Assigned task:
Within the data below, copy each line where the string "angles" is found.

*** Opening of Data segment ***

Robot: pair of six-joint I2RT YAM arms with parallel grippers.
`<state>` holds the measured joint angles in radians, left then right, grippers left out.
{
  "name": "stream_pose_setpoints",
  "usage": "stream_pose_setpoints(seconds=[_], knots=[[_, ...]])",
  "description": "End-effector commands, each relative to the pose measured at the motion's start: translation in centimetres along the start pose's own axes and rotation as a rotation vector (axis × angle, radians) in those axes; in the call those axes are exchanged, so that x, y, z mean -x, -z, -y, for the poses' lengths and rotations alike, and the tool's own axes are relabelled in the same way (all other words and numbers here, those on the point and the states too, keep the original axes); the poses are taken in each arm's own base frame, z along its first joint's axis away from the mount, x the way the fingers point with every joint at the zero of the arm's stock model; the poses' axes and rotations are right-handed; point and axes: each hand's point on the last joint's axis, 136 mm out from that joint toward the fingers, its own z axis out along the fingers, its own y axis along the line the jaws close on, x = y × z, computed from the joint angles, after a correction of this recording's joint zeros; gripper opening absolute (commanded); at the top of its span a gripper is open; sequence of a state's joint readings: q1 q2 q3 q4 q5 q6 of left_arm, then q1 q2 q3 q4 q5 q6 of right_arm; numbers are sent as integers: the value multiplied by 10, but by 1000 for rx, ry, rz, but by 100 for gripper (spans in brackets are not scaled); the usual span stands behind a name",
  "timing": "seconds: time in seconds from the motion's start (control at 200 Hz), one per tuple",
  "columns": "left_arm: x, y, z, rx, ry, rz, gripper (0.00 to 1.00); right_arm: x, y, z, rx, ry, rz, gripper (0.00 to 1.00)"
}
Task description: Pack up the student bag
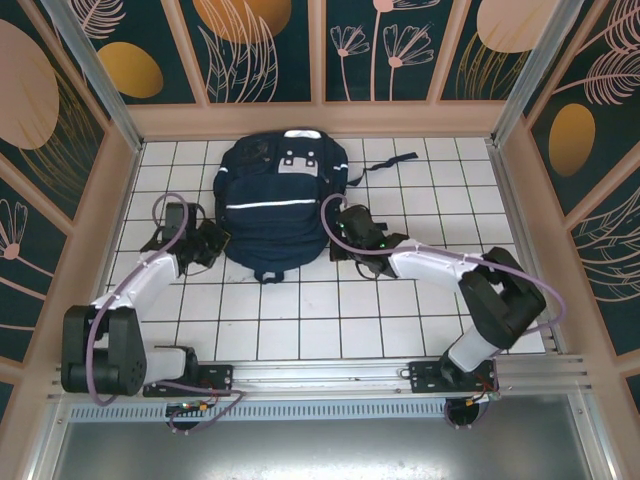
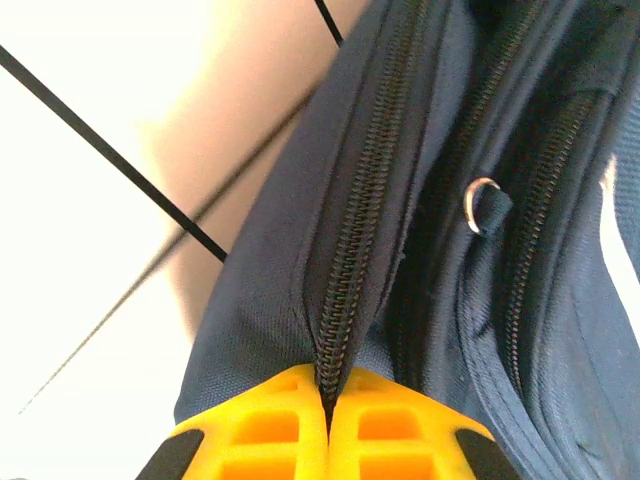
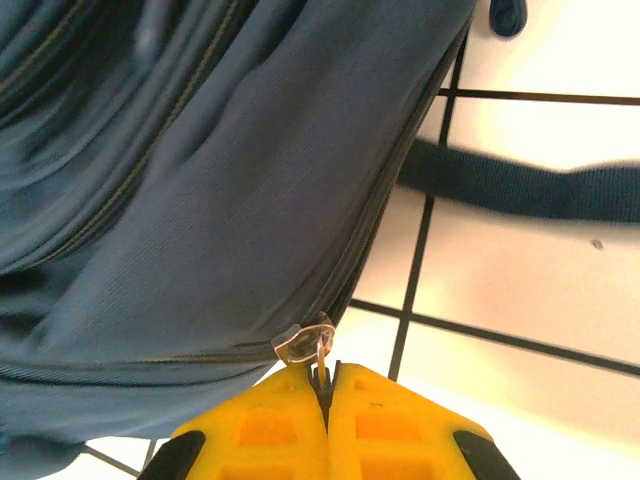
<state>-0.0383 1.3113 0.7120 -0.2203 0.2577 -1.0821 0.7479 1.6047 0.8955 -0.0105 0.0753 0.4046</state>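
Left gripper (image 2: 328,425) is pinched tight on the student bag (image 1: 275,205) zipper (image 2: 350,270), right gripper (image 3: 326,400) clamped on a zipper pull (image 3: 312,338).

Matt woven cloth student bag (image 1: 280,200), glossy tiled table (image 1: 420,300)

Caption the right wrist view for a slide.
Right gripper shut on a metal zipper pull at the edge of the student bag.

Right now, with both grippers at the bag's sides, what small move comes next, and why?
Probably the right gripper should draw the zipper pull along its track: it is shut on the pull, while the left gripper pinches the closed zipper seam of the student bag, steadying it.
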Motion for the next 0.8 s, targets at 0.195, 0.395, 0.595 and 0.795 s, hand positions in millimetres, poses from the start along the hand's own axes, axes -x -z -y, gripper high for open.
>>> stream_pose_setpoints(seconds=[0.195,0.395,0.595,0.795], knots=[[22,27,10,-47,-17,42,49,27,-16,-51,69,91,41,0],[-38,37,13,-141,132,-54,50,16,-26,-94,163,116,14,0],[-97,33,42,-211,158,-133,57,10,-21,-123,276,129,1,0],[-107,10,36,-174,170,-110,63,6,-11,-163,350,218,11,0]])
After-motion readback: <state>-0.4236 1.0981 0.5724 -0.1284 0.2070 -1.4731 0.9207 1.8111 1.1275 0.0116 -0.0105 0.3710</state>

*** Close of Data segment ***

Solution to this problem:
`<state>` holds the measured joint angles in radians, left then right, grippers left out.
  "description": "End-effector commands, each relative to the pose measured at the motion's start: translation in centimetres along the start pose's own axes and rotation as a rotation vector (axis × angle, radians) in those axes; in the call those axes are exchanged, so that x, y, z mean -x, -z, -y, for the poses' lengths and rotations alike, and the tool's own axes are relabelled in the same way (all other words and numbers here, those on the point and the states too, keep the original axes); the poses are taken in each arm's own base frame, z along its first joint's axis away from the mount, x the way the fingers point with every joint at the zero of the arm's stock model; the poses' axes and rotations are right-handed; point and axes: each hand's point on the last joint's axis, 136 mm out from that joint toward the fingers, its own z axis out along the fingers, its own y axis along the line the jaws close on, x = y × z, computed from the joint angles, after a correction of this recording's joint zeros; gripper opening absolute (commanded); at the top of its span a gripper is open; sequence of a state's joint readings: q1 q2 q3 q4 q5 q6 of left_arm, then q1 q2 q3 q4 q5 q6 of right_arm; numbers are sent as integers: the value multiplied by 10, but by 1000 for rx, ry, rz, but by 100 for gripper (spans in brackets are not scaled); the usual span stands behind a name",

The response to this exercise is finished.